The Edinburgh Atelier of Fine Art is at the forefront of the revival of traditional atelier methods. It is the first and only classical realist art atelier offering a recognized higher educational qualification in Europe.
If you are serious about learning the craft of painting with the foundations of proper drawing technique, then this is the place to study.
This is their recommended palette and comes with a substantial discount over buying the items individually, perfect for those beginning a painting course at EAFA.
As with all paints at Supreme, these are of the highest possible quality, purely pigment and oil, hand ground with pigments selected for historical integrity and purity.
The palette is as follows (click on the colour name for further info);
Titanium White is the modern white.

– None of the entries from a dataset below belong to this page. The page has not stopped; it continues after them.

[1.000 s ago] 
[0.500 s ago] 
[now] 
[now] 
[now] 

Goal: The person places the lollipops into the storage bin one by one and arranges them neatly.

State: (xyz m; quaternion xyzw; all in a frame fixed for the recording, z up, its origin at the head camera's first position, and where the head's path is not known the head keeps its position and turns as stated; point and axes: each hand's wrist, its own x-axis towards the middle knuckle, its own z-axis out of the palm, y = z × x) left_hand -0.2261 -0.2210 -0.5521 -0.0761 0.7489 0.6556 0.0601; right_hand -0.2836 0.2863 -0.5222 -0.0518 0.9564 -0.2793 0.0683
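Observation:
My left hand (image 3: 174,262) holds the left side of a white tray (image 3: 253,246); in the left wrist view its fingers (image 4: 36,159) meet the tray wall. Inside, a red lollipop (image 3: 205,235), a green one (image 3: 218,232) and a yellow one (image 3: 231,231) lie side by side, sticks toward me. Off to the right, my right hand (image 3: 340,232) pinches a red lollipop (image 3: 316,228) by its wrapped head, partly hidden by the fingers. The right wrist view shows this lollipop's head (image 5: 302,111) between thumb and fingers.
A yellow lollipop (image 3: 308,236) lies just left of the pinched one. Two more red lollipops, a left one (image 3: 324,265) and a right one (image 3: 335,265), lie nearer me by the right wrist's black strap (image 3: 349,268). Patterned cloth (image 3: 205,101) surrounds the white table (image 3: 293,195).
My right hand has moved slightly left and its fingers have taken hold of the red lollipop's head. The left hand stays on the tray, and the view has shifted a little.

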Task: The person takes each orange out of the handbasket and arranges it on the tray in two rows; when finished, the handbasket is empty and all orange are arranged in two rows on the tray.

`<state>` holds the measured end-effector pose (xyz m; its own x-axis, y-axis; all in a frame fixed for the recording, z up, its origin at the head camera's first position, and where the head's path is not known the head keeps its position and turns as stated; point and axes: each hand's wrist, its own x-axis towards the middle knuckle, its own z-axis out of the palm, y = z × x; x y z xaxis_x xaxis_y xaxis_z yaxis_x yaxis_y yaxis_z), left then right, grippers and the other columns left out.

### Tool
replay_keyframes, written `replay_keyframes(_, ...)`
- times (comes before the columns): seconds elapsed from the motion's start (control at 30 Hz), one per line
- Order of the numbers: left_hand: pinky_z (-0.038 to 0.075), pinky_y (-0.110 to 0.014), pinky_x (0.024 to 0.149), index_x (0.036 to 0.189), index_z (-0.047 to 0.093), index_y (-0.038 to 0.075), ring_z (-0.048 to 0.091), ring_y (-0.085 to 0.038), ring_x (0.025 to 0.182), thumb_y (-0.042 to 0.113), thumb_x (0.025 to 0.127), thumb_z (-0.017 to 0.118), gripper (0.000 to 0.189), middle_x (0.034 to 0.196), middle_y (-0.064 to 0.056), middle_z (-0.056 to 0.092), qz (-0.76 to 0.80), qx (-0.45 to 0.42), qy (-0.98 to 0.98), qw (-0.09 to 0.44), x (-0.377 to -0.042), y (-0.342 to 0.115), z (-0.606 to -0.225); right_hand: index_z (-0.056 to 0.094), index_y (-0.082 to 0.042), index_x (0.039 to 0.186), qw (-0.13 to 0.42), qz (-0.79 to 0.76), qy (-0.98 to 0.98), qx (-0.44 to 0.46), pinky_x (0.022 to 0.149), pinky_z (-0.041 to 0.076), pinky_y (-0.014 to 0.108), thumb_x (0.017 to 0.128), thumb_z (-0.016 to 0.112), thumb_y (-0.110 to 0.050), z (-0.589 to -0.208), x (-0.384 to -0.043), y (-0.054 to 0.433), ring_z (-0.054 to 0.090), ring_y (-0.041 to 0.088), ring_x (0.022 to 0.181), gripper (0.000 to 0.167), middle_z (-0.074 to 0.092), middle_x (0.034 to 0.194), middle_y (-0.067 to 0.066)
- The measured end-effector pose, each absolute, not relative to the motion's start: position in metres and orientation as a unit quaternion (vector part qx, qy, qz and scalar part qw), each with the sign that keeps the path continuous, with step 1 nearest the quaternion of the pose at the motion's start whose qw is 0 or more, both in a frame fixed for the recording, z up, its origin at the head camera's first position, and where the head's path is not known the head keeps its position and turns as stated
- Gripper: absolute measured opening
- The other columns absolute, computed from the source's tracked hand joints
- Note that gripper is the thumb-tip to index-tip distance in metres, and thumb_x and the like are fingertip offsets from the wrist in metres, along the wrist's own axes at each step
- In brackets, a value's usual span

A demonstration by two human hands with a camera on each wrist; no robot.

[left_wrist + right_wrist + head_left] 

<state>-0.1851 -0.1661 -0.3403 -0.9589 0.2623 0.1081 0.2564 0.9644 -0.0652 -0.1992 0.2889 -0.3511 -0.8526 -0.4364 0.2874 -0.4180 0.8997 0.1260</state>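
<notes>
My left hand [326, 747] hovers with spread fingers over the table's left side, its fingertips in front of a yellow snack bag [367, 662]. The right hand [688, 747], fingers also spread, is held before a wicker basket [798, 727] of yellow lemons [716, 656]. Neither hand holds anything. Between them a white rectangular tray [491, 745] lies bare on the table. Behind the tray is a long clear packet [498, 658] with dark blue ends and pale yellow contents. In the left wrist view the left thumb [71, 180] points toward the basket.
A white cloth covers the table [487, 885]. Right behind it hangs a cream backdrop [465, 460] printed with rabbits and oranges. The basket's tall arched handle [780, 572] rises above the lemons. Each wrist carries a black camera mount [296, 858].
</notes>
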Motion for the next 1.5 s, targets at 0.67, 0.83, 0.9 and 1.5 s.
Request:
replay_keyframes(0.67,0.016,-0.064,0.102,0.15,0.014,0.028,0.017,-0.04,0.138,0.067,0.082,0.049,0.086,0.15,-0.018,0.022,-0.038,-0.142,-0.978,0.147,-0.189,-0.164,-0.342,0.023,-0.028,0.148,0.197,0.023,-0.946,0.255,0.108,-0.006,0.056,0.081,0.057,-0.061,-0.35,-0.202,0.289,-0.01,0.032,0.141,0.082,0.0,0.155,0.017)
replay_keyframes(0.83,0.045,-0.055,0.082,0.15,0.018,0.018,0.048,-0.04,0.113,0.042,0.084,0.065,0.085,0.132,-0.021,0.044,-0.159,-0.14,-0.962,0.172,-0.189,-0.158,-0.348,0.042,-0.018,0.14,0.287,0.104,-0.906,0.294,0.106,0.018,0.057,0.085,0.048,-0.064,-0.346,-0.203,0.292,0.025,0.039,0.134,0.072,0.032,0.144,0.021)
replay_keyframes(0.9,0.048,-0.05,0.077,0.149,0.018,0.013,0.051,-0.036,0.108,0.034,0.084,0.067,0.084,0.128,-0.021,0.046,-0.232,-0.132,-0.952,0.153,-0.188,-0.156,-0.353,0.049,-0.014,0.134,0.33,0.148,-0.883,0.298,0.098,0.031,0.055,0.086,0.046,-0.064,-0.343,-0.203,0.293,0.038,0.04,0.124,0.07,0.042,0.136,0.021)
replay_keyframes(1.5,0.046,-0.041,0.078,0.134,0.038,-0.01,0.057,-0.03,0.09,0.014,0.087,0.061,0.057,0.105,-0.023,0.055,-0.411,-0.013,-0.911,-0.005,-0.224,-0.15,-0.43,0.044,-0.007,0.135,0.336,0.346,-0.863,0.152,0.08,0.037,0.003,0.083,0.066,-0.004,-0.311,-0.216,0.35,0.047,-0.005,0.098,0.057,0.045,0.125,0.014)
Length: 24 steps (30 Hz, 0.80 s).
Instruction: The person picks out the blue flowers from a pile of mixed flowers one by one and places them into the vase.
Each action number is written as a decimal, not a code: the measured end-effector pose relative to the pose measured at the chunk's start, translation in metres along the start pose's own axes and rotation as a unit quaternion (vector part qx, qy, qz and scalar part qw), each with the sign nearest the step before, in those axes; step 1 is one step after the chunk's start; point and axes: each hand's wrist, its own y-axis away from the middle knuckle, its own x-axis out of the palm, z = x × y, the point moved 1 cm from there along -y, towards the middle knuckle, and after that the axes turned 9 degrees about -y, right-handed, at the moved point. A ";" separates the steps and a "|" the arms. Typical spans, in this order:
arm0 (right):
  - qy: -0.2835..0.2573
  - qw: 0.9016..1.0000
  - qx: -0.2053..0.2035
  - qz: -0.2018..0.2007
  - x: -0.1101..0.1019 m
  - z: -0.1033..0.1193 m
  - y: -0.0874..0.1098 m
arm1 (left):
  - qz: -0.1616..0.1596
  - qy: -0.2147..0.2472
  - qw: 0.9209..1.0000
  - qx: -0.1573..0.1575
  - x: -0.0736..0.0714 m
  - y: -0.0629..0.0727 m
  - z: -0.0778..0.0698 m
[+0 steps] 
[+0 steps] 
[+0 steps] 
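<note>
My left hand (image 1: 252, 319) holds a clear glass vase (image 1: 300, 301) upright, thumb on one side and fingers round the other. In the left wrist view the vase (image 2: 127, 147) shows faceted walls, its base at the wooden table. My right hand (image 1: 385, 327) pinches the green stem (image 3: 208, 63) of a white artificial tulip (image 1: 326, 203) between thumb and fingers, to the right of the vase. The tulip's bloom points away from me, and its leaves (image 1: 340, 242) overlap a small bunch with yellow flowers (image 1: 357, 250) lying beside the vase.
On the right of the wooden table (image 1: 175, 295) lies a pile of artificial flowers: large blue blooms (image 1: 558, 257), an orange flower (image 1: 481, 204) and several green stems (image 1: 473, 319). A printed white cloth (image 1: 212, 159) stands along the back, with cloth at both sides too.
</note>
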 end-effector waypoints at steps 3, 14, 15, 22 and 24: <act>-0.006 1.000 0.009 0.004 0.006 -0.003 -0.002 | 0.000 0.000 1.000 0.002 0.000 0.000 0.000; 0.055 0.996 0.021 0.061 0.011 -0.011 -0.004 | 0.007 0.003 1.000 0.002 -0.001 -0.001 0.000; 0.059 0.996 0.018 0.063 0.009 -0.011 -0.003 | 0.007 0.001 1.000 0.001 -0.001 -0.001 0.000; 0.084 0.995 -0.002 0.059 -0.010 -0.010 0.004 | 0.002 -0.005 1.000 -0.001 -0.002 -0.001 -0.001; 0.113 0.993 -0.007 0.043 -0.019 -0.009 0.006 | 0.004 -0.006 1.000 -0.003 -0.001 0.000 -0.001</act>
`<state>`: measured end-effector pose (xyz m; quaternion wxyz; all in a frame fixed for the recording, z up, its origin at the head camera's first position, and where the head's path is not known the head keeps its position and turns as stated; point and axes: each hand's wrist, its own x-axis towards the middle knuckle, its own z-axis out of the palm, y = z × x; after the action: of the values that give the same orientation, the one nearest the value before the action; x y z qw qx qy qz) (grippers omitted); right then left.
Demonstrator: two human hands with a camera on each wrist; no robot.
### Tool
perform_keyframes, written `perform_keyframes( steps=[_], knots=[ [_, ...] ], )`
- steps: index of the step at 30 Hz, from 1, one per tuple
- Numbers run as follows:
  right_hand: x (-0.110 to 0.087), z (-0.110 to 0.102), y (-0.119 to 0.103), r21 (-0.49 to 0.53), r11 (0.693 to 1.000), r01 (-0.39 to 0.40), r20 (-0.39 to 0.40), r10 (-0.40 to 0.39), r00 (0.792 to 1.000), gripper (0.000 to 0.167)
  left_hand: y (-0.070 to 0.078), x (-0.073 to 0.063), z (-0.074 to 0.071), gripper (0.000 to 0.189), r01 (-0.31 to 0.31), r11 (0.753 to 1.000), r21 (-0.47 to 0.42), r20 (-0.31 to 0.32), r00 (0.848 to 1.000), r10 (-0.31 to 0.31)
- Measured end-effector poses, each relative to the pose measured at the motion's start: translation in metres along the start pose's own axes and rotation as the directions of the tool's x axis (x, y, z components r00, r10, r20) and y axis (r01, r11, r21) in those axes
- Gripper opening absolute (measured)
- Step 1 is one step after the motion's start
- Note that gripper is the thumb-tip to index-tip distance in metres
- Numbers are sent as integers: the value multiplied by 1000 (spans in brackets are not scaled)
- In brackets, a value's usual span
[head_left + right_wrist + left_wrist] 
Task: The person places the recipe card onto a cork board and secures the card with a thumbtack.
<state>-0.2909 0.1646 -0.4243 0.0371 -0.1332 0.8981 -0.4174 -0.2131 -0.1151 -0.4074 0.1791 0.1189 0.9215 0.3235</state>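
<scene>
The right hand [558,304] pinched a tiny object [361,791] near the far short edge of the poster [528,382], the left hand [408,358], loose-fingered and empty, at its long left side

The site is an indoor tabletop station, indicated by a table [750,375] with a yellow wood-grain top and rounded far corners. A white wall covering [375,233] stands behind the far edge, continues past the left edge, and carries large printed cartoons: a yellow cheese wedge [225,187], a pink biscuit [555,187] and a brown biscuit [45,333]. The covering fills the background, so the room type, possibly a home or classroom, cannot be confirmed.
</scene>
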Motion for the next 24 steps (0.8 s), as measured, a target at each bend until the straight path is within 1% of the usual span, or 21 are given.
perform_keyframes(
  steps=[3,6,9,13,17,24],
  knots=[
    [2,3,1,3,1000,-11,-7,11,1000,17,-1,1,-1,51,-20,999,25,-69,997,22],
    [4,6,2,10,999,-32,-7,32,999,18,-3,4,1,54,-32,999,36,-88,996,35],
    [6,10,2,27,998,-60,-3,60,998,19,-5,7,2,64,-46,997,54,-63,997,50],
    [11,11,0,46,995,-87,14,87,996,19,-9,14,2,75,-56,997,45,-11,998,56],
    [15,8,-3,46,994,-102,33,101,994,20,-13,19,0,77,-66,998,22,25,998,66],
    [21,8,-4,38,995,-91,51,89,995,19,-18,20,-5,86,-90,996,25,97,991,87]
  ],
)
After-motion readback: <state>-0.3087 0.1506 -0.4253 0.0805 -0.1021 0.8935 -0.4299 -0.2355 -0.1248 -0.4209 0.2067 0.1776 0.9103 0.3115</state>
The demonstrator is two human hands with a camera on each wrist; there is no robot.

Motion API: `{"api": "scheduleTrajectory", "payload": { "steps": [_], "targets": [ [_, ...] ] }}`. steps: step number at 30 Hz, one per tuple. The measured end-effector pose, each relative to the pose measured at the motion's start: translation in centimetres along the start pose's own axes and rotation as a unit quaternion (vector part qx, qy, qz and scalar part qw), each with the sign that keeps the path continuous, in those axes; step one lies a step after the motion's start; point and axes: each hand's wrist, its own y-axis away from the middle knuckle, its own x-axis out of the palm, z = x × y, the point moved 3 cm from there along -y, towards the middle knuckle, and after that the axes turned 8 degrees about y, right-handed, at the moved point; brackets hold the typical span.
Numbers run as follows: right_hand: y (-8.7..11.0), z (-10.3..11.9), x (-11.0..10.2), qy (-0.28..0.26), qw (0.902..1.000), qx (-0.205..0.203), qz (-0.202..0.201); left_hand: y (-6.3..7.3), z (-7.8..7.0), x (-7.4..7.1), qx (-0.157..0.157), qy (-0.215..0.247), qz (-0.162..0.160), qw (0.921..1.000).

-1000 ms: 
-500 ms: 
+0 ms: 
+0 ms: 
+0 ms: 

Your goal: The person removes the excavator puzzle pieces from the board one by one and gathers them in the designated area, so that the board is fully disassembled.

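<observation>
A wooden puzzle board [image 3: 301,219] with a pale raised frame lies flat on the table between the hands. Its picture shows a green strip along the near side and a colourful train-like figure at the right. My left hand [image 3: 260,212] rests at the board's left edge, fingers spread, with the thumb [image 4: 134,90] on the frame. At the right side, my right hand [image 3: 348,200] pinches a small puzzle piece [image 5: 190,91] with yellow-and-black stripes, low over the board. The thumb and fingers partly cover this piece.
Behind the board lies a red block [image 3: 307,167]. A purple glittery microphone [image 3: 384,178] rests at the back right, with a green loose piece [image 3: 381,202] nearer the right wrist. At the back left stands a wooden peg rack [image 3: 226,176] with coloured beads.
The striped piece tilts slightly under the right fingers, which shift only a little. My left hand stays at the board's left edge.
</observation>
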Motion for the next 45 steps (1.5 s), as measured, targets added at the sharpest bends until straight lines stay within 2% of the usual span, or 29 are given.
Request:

Opaque, cool and powerful, for a strong highlight this is unbeatable. It's consistency and brightness make it an ideal mixing white. This is a larger size 60ml tube.
Yellow Ochre is a foundation hue of many of the finest portraits made throughout painting history. The best yellow ochre in my opinion is this one sourced from the Blue Ridge mountains in Virginia, it is a slightly lighter hue than normal ochres.
Cadmium Yellow, warm, rich, yellow leans towards orange, perfect for warming and lightening mixes without using a cooling white.
Cadmium Orange, wonderful for bringing light into flesh tones, this version displays pinkish tints perfect for flesh.
Cadmium Red, potency and opaqueness means this has become the cornerstone red on most modern palettes, however care is needed a little goes along way!
Pozzuoli Red an Italian earth, tints down perfectly to a base flesh tone.
Burnt Umber calcined or heated iron oxide, the process of applying heat brings out the rich mahogany warmth this hue is so well for.
A little known fact but the finest grades of Umbers come from Cyprus and this is why the Raw Umber on the palette is from the Troodos mountains in Cyprus, essential in portrait painting for reducing chroma and value as flesh turns from the light.
Bone Black also known as Ivory Black it is no longer made from Ivory but charred animal bones, fined grained with a good tinting strength. This particular version contains the highest carbon content available.
Ultramarine Blue, the painters blue, after it's discovery in the 1820's it rapidly replaced the very expensive Lapis Lazuli. Deep and warm.
Alizarin Crimson transparency and vibrancy, cold and clear, blueish undertones, utterly beautiful.